Target sample size was 1000 so that a more or less statistically balanced comparison with previous NZ studies could be undertaken, with 999 valid responses received after the survey was closed having reached target. The completion time was at least two standard deviations below the mean of six minutes and 19 seconds (minimum completion time one minute and 22 seconds; maximum 42 minutes and 14 seconds), meeting Prolific’s criteria for inclusion. High attention was also indicated by all surveys being complete or near-complete, including the two qualitative text-entry open-ended questions for which only six individuals did not answer. We are therefore confident of reasonable data quality in our sample, despite known limitations of crowdsourcing platforms.

Survey

The survey was introduced by an information and agreement sheet, with participants asked to consent by ticking a box before proceeding. Participants were asked in which country they currently live, with only those selecting the UK permitted to proceed. All Prolific participants must be aged 18 or above. The survey was approved by the University of Auckland’s Human Participants Ethics Committee (024110) and adhered to the ethics of the American Psychological Association (APA, Citation2017).

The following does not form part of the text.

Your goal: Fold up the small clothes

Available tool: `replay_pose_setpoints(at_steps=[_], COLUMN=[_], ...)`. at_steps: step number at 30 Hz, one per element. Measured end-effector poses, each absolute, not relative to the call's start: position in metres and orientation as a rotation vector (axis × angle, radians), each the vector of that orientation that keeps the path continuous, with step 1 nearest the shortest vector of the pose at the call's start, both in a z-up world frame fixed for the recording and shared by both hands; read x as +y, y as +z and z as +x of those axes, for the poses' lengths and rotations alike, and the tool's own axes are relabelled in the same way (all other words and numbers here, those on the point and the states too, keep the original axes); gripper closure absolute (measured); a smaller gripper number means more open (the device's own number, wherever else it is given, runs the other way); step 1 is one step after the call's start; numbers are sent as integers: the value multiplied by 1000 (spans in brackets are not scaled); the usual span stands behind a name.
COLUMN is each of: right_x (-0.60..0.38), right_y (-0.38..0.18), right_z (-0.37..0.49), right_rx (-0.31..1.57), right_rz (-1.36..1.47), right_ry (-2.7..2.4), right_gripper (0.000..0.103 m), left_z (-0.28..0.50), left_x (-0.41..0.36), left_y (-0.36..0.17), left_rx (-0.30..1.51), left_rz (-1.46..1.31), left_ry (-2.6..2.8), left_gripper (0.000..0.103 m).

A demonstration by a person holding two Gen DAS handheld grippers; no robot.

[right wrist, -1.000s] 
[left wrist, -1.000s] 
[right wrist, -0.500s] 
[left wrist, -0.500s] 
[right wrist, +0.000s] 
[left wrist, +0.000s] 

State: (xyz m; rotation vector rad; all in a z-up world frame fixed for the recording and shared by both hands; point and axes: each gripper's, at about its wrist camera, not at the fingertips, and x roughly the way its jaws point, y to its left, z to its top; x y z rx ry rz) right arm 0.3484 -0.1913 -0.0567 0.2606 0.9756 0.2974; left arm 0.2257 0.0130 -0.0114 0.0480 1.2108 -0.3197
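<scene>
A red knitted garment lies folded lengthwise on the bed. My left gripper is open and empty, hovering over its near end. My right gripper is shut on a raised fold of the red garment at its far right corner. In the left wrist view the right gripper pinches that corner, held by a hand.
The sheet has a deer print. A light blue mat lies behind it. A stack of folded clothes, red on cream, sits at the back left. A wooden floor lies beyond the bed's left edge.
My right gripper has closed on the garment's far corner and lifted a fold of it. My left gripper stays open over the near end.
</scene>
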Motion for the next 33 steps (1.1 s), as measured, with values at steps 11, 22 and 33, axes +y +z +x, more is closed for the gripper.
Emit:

We asked respondents demographic questions, and questions about conservation participation that were used in the original PMA study (Aley et al., Citation2020). While we recognize that there are cultural differences among nations and regions within the UK, these were not the focus of our study, so we did not collect regional information.

We used the identically worded final 9-item version of the PMA scale as reported in Table 7 of Aley et al. (Citation2020). As in the original study, odd-numbered items were positively keyed, while even-numbered items were negatively keyed and reverse-coded for analysis. Participants indicated their level of agreement with each statement on a five-point Likert-type scale from strongly disagree to strongly agree.

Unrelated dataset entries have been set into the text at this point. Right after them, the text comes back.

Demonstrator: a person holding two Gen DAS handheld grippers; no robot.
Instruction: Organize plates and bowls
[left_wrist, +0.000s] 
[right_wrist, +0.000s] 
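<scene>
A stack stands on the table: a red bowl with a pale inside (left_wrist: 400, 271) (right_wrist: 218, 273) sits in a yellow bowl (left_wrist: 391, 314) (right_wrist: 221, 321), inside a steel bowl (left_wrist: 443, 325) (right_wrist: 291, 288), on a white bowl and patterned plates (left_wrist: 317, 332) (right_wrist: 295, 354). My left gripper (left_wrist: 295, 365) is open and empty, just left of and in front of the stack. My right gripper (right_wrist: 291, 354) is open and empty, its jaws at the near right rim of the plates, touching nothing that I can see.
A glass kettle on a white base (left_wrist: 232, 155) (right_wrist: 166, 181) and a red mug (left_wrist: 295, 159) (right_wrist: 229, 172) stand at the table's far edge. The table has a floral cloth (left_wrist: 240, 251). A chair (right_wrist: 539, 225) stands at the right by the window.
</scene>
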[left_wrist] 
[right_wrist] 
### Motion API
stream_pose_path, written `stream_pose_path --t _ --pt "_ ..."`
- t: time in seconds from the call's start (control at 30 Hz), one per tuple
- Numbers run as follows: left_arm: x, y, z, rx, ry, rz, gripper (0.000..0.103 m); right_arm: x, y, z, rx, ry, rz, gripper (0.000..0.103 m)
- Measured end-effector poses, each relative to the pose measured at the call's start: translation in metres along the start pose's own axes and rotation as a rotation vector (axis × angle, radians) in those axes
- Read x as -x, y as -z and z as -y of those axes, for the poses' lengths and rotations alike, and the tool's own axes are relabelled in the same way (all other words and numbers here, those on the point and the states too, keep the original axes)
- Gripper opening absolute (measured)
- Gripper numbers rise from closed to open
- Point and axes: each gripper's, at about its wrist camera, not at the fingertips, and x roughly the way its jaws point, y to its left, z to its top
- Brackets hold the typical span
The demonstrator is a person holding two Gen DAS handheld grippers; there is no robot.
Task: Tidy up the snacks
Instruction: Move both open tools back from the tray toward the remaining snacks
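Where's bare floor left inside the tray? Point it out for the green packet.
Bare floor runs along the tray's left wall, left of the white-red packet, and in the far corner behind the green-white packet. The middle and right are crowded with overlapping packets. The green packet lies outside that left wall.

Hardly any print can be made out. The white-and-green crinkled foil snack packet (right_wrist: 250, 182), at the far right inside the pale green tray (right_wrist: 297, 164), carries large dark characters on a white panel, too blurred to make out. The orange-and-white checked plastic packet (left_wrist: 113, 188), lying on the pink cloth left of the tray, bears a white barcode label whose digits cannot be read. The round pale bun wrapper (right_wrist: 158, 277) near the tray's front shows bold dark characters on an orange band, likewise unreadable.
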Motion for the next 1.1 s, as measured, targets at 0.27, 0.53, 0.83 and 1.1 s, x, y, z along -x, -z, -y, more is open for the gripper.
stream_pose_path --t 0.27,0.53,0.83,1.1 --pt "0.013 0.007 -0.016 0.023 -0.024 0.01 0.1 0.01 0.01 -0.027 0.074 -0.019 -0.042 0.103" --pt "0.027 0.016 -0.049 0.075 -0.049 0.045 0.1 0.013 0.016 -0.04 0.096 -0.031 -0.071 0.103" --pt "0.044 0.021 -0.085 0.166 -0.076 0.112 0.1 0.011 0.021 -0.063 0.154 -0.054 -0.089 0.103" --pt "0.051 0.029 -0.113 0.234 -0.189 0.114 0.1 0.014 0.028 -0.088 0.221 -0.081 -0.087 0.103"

Cross-cultural studies may require that terms be translated or changed to ensure understanding (Harkness, Citation2008). However, non-standardization, including of question wording, has previously undermined comparability of the internationally used New Ecological Paradigm (NEP) scale (Hawcroft & Milfont, Citation2010). Wording changes, even subtle, should therefore be tested to ensure that intent and comparability are maintained. We left PMA scale wording unchanged in order to, in the first instance, most directly test its suitability in the UK. We recognized that in the UK “invasive species” is more commonly used than “pest” to refer to introduced species that harm biodiversity (e.g., Forestry Commission, Citation2020). However, the PMA questionnaire itself stated that the statements were about “introduced pest species and their control,” and two PMA items mention native species (item three: “The benefits of pest control outweigh the risks to native species;” item five: “Native species have greater rights than pest species”). Nonetheless, anticipating that the term pest may be interpreted differently in the UK, we included two open-ended questions aimed at ascertaining which species and activities respondents had in mind during their response. These questions were presented at the end of the survey to avoid order effects that would undermine comparability.

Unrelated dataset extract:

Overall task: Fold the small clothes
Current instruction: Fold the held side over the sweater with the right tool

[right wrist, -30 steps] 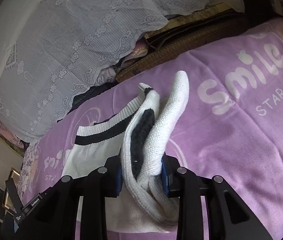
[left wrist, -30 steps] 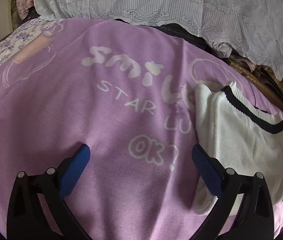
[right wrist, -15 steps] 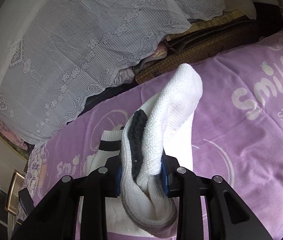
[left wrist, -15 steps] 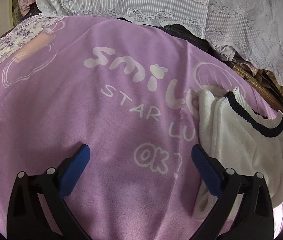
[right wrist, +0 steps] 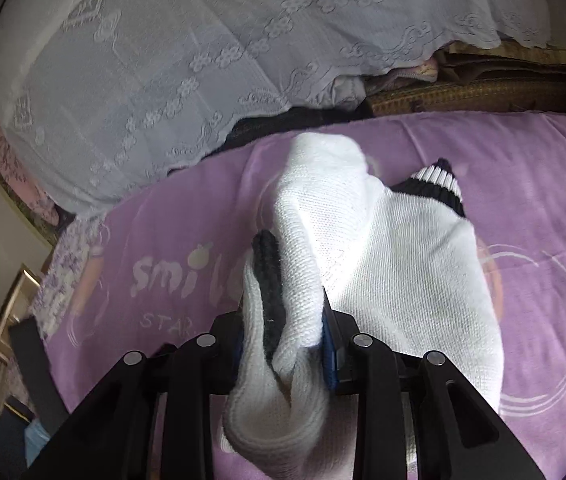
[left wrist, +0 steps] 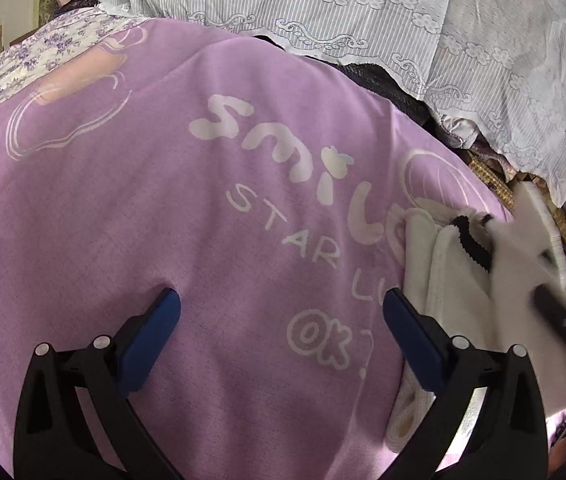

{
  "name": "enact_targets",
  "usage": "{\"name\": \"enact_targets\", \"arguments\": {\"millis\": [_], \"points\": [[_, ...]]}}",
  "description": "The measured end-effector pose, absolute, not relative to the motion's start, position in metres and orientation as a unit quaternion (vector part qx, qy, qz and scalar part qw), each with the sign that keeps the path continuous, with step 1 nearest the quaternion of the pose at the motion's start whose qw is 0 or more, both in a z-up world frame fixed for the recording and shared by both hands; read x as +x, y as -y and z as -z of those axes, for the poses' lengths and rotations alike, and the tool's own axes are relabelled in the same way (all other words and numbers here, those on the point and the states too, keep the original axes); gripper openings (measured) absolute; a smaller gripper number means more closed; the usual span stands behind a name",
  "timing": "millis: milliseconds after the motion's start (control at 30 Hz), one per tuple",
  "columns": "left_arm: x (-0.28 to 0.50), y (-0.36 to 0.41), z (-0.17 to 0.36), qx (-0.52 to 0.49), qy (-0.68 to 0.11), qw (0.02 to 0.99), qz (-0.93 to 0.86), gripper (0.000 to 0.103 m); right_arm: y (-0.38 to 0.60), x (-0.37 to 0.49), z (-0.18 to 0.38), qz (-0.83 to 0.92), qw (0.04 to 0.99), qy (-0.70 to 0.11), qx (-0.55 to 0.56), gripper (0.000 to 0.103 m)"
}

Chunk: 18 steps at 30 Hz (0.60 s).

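A small white knit garment [right wrist: 411, 272] with black trim lies on a purple printed blanket [right wrist: 543, 184]. My right gripper [right wrist: 285, 320] is shut on a bunched edge of it and holds that part lifted above the rest. In the left wrist view the garment [left wrist: 451, 280] sits at the right, with a blurred lifted flap over it. My left gripper [left wrist: 279, 320] is open and empty, low over the blanket [left wrist: 163, 200], its right finger [left wrist: 411, 340] beside the garment's left edge.
A white lace cloth [left wrist: 403, 20] covers a pile behind the blanket; it also shows in the right wrist view [right wrist: 163, 60]. A woven brown mat [right wrist: 463, 92] and dark cloth lie under its hem. A floral sheet [left wrist: 23, 60] lies at the far left.
My right gripper has swung left with the garment's edge, carrying the lifted part over the rest of the garment. My left gripper has stayed open and has hardly moved.
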<state>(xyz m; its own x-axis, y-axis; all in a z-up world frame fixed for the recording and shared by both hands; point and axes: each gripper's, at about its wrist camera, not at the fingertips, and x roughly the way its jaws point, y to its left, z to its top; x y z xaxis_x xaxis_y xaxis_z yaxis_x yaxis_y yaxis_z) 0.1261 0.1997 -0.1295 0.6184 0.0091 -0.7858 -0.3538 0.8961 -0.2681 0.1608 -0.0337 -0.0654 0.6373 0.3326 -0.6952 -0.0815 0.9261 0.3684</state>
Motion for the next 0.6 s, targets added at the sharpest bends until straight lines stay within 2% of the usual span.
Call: {"name": "enact_targets", "arguments": {"millis": [167,367,500,567,600], "points": [[0.128,-0.201,0.128,-0.202,-0.424,0.876,-0.108,0.099,0.009,0.158,0.086,-0.098,0.901,-0.407,0.112,0.031],[0.129,-0.202,0.128,-0.196,-0.426,0.876,-0.112,0.099,0.019,0.157,0.081,-0.101,0.896,-0.402,0.159,0.031],[0.129,-0.201,0.129,-0.194,-0.427,0.876,-0.113,0.099,0.007,0.158,0.084,-0.109,0.895,-0.407,0.149,0.031],[0.129,-0.201,0.130,-0.186,-0.430,0.874,-0.125,0.098,-0.002,0.160,0.088,-0.120,0.895,-0.412,0.123,0.039],[0.130,-0.201,0.131,-0.180,-0.432,0.874,-0.130,0.099,-0.004,0.160,0.089,-0.132,0.894,-0.412,0.114,0.048]]}}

Following the original NZ study (Aley et al., Citation2020), we included the Environmental Concern Scale developed to assess a tripartite model of concern-based environmental attitudes (Schultz, Citation2001). Respondents are asked, “I am concerned about environmental problems because of the consequences for…,” and indicate on a seven-point scale anchored at 1 (not important) and 7 (of supreme importance) their level of concern for 12 different factors, sorted into biospheric (animals, plants, marine life, birds), egoistic (me, my lifestyle, my health, my future), and altruistic (people in my country, all people, children, future generations) items. Items were presented in the same order for all participants. This scale has been used around the world and its tripartite model of concerns for environmental issues has been confirmed (e.g., Milfont et al., Citation2006).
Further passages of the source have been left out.